With 12 months of timely payment history, you can dramatically improve your FICO score. And, with 24 months of on-time payments, the improvements can be even bigger.

FICO compares the number of accounts paid against the number of accounts with late payments, along with the severity of those delinquencies. Late payments over 90 days have a more negative impact than 60-day late payments; and 60-day late payments have a greater negative impact than 30-day late payments.

If you have difficulty making on-time payments, then consider enrolling in automatic payments with each creditor and card issuer. By authorizing payments to be directly debited from your bank account, you are less likely to forgo payment.

2. Dispute your inaccuracies

Should you detect any errors on your credit report, you will want to request a correction as quickly as possible. In order to make a correction, use the information on your report to contact the credit bureaus and also the creditors who provided the erroneous data to the bureaus.

By law, the major credit bureaus are usually required to investigate the item in question within 30 days, unless they consider your dispute to be frivolous. You may need to submit documentation that supports your position. Send copies only — never originals.

Within 45 days, the credit bureaus will notify you with the results of your investigation. Getting even one late payment removed from your credit report can improve your credit score dramatically.

3. Ask for a little grace

Sometimes, a creditor may be willing to “help you out.” In cases where you make a relatively small slip-up with a creditor you’ve never been late with, you can sometimes get a late payment waived. It’s always a good idea to make a phone call and to ask for a little grace.

There are many examples of creditors removing a late payment from your credit report if there’s a legitimate story behind what happened, and if you can explain what steps you’ve taken to avoid a repeat occurrence. This works best if you catch the delinquency early and bring the account current right away.

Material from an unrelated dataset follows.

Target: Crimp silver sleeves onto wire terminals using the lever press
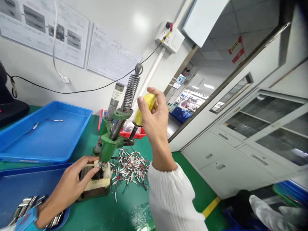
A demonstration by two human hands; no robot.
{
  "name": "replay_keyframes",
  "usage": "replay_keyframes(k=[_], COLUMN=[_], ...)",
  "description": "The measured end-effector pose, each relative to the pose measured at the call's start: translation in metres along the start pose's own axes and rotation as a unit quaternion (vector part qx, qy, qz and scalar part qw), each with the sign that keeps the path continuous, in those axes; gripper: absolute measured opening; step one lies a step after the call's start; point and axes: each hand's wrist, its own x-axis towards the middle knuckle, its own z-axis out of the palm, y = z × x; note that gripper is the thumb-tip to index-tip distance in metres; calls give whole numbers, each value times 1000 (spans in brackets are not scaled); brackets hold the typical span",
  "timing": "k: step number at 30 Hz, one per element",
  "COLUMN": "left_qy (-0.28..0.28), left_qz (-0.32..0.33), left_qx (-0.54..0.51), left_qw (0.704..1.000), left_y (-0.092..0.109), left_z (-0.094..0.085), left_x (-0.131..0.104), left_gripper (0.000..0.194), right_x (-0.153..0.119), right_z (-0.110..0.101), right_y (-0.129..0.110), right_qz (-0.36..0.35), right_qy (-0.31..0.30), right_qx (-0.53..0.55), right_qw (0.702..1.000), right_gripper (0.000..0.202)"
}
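Note:
A green hand press [112,144] with a coiled spring on top stands tilted in view on the green bench. My right hand [157,112] is closed around its yellow lever handle [145,109], raised beside the spring. At the press base [96,186], my left hand [74,179] has its thumb and forefinger at the foot of the ram. Whatever small piece they pinch there is mostly hidden; thin dark wires show near the fingertips. Right of the base lies a loose pile of short wired parts [131,168] in white, red and black.
A blue tray [79,128] holding a few wired pieces sits at the left. Below it, another blue tray [14,179] contains several metal tubes [26,205]. Behind the press is a red tray [139,135]. Grey cabinets [216,160] stand at the right; a gloved hand [264,211] shows lower right.

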Motion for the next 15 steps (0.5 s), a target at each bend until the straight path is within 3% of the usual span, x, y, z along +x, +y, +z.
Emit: replay_keyframes(k=[3, 6, 10, 12, 15], left_qy=[-1, 2, -7, -15, 13], left_qz=[-13, -25, -59, -116, -241], left_qx=[-8, -24, -91, -168, -305], left_qw=[1000, 999, 994, 979, 921], left_y=[-3, -4, 11, 24, 40], left_z=[1, 2, 5, 7, 11], left_x=[-1, 1, 8, 12, 16], left_gripper=[39, 39, 33, 36, 41], right_x=[9, 6, 4, 4, 4], right_z=[11, 22, 27, 27, 26], right_y=[16, 17, 15, 15, 17], right_qz=[6, 10, 0, -2, -4], right_qy=[4, 40, 63, 68, 70], right_qx=[-14, -36, -47, -60, -66], right_qw=[1000, 999, 997, 996, 995], right_gripper=[32, 30, 27, 26, 26])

4. Settle up collections, charge-offs, judgments, and liens

Old collection items, credit card charge-offs, judgments, and liens can hurt your FICO score, too. If you have any of these on your credit report, it’s time to contact your credit card companies and collection agencies to settle up one at a time.

  • First, settle the accounts that went delinquent within the last 24 months because these more recent accounts create the biggest drag on your FICO credit scores
  • Then, in looking at your collection items over 24 months old, proceed with care. This is because FICO puts the most weight on your recent credit history, which encompasses the last two years only

This is why your FICO score may drop when you pay off a collection account over 24 months old. Once the account is paid, it becomes “recent,” which may cause damage to your score.

In many cases, you can negotiate with your creditors to remove a credit line completely in exchange for settling an account for its full balance. You need to call your credit card companies first, however, to find out.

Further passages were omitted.